▶ **HOW TO COMPLETE THIS TASK**
Word for word, transcribe the data below.
== GIVEN DATA ==
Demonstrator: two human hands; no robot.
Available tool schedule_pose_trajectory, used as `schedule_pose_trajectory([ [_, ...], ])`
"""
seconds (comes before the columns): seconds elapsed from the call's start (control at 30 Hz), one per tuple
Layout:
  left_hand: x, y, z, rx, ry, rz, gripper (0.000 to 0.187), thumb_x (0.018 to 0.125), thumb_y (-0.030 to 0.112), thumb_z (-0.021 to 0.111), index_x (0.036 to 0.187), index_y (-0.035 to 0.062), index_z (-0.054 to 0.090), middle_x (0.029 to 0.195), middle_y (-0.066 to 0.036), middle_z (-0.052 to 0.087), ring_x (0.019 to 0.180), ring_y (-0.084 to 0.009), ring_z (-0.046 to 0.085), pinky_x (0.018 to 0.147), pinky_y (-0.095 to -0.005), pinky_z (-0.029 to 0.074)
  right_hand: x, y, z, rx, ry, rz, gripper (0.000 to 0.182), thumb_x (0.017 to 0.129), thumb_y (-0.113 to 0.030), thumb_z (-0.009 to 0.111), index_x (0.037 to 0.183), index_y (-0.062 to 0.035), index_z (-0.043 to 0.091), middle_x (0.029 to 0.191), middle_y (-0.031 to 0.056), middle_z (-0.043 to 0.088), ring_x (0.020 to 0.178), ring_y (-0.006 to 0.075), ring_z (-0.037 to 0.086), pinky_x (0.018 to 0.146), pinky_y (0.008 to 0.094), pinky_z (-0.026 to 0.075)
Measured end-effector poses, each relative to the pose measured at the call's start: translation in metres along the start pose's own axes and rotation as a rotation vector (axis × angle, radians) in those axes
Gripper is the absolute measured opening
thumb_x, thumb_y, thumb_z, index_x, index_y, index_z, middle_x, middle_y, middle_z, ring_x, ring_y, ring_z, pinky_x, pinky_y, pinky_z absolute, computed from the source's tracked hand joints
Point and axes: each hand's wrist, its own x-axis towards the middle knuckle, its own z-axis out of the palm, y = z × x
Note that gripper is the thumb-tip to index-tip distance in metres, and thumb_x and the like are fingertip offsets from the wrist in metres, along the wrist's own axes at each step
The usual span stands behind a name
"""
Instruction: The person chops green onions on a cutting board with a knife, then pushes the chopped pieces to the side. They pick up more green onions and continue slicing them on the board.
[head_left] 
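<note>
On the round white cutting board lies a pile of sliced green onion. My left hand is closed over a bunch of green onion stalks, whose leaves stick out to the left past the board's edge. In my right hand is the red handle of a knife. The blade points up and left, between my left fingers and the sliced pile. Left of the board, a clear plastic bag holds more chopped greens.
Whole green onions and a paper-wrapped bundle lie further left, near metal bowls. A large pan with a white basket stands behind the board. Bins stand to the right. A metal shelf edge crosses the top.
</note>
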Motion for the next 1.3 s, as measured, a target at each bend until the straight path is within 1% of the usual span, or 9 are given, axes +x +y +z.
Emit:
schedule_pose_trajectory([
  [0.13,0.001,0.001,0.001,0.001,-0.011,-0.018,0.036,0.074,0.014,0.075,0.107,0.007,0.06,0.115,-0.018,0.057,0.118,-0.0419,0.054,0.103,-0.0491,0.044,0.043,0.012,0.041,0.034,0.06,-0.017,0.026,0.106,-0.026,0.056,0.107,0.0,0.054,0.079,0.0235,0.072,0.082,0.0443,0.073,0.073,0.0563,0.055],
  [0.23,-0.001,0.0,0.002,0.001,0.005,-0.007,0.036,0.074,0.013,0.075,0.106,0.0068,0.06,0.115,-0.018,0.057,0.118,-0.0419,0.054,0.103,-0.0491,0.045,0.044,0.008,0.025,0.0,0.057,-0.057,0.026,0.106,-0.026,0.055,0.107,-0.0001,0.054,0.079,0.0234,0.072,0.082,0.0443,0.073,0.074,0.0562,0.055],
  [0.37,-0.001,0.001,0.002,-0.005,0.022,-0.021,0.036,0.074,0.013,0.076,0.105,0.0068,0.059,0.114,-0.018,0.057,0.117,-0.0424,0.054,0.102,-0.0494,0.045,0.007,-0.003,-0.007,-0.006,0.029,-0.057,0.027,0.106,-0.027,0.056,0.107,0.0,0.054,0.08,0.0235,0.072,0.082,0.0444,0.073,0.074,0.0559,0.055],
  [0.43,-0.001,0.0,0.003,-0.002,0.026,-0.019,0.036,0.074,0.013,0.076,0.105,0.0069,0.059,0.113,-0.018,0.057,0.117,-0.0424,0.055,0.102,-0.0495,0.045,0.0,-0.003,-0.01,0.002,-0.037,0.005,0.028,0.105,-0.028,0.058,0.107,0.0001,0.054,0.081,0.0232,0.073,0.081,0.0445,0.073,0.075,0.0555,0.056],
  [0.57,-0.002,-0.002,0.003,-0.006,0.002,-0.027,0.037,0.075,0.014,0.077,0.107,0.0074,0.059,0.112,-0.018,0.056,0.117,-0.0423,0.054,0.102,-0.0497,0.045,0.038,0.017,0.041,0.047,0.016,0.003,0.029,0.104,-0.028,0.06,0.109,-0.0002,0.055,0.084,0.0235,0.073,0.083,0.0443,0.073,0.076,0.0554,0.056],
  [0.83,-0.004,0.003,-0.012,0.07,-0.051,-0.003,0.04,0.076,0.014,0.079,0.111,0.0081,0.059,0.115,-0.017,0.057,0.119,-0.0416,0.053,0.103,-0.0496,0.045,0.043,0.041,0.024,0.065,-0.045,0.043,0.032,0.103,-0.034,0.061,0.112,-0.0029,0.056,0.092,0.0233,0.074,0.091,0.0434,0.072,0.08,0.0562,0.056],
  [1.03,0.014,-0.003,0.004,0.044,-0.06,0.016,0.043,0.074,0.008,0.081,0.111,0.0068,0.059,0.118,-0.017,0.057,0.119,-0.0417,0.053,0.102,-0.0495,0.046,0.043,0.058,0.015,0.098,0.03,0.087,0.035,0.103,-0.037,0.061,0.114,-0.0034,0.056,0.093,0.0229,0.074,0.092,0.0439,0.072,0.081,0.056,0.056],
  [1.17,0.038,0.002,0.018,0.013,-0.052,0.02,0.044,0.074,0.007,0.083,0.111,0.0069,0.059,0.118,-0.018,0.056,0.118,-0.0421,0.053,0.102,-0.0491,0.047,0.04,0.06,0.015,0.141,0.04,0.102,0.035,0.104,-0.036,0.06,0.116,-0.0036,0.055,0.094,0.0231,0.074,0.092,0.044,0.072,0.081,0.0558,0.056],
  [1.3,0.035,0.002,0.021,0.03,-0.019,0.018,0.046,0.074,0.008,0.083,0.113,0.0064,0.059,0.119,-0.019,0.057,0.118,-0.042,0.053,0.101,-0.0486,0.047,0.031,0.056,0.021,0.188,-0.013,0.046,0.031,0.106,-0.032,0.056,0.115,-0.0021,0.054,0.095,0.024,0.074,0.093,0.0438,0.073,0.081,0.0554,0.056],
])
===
▶ **TASK RESPONSE**
Demonstrator: two human hands; no robot.
Available tool schedule_pose_trajectory, used as `schedule_pose_trajectory([ [_, ...], ])`
"""
seconds (comes before the columns): seconds elapsed from the call's start (control at 30 Hz), one per tuple
Layout:
  left_hand: x, y, z, rx, ry, rz, gripper (0.000 to 0.187), thumb_x (0.018 to 0.125), thumb_y (-0.030 to 0.112), thumb_z (-0.021 to 0.111), index_x (0.036 to 0.187), index_y (-0.035 to 0.062), index_z (-0.054 to 0.090), middle_x (0.029 to 0.195), middle_y (-0.066 to 0.036), middle_z (-0.052 to 0.087), ring_x (0.019 to 0.180), ring_y (-0.084 to 0.009), ring_z (-0.046 to 0.085), pinky_x (0.018 to 0.147), pinky_y (-0.095 to -0.005), pinky_z (-0.029 to 0.074)
  right_hand: x, y, z, rx, ry, rz, gripper (0.000 to 0.182), thumb_x (0.017 to 0.129), thumb_y (-0.113 to 0.030), thumb_z (-0.009 to 0.111), index_x (0.037 to 0.183), index_y (-0.062 to 0.035), index_z (-0.043 to 0.091), middle_x (0.029 to 0.191), middle_y (-0.031 to 0.056), middle_z (-0.043 to 0.088), ring_x (0.020 to 0.178), ring_y (-0.006 to 0.075), ring_z (-0.037 to 0.086), pinky_x (0.018 to 0.146), pinky_y (0.008 to 0.094), pinky_z (-0.026 to 0.075)
Measured end-effector poses, each relative to the pose measured at the call's start: translation in metres along the start pose's own axes and rotation as a rotation vector (axis × angle, radians) in those axes
Gripper is the absolute measured opening
thumb_x, thumb_y, thumb_z, index_x, index_y, index_z, middle_x, middle_y, middle_z, ring_x, ring_y, ring_z, pinky_x, pinky_y, pinky_z absolute, computed from the source's tracked hand joints
Point and axes: each hand's wrist, its own x-axis towards the middle knuckle, its own z-axis out of the palm, y = z × x
Note that gripper is the thumb-tip to index-tip distance in metres, and thumb_x and the like are fingertip offsets from the wrist in metres, along the wrist's own axes at each step
The usual span stands behind a name
"""
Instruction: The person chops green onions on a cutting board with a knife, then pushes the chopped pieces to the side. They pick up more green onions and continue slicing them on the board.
[head_left] 
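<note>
On the round white cutting board lies a pile of sliced green onion. My left hand is closed over a bunch of green onion stalks, whose leaves stick out to the left past the board's edge. In my right hand is the red handle of a knife. The blade points up and left, between my left fingers and the sliced pile. Left of the board, a clear plastic bag holds more chopped greens.
Whole green onions and a paper-wrapped bundle lie further left, near metal bowls. A large pan with a white basket stands behind the board. Bins stand to the right. A metal shelf edge crosses the top.
</note>
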Motion for the next 1.3 s, as measured, a target at each bend until the straight path is within 1% of the usual span, or 9 are given, axes +x +y +z.
Emit:
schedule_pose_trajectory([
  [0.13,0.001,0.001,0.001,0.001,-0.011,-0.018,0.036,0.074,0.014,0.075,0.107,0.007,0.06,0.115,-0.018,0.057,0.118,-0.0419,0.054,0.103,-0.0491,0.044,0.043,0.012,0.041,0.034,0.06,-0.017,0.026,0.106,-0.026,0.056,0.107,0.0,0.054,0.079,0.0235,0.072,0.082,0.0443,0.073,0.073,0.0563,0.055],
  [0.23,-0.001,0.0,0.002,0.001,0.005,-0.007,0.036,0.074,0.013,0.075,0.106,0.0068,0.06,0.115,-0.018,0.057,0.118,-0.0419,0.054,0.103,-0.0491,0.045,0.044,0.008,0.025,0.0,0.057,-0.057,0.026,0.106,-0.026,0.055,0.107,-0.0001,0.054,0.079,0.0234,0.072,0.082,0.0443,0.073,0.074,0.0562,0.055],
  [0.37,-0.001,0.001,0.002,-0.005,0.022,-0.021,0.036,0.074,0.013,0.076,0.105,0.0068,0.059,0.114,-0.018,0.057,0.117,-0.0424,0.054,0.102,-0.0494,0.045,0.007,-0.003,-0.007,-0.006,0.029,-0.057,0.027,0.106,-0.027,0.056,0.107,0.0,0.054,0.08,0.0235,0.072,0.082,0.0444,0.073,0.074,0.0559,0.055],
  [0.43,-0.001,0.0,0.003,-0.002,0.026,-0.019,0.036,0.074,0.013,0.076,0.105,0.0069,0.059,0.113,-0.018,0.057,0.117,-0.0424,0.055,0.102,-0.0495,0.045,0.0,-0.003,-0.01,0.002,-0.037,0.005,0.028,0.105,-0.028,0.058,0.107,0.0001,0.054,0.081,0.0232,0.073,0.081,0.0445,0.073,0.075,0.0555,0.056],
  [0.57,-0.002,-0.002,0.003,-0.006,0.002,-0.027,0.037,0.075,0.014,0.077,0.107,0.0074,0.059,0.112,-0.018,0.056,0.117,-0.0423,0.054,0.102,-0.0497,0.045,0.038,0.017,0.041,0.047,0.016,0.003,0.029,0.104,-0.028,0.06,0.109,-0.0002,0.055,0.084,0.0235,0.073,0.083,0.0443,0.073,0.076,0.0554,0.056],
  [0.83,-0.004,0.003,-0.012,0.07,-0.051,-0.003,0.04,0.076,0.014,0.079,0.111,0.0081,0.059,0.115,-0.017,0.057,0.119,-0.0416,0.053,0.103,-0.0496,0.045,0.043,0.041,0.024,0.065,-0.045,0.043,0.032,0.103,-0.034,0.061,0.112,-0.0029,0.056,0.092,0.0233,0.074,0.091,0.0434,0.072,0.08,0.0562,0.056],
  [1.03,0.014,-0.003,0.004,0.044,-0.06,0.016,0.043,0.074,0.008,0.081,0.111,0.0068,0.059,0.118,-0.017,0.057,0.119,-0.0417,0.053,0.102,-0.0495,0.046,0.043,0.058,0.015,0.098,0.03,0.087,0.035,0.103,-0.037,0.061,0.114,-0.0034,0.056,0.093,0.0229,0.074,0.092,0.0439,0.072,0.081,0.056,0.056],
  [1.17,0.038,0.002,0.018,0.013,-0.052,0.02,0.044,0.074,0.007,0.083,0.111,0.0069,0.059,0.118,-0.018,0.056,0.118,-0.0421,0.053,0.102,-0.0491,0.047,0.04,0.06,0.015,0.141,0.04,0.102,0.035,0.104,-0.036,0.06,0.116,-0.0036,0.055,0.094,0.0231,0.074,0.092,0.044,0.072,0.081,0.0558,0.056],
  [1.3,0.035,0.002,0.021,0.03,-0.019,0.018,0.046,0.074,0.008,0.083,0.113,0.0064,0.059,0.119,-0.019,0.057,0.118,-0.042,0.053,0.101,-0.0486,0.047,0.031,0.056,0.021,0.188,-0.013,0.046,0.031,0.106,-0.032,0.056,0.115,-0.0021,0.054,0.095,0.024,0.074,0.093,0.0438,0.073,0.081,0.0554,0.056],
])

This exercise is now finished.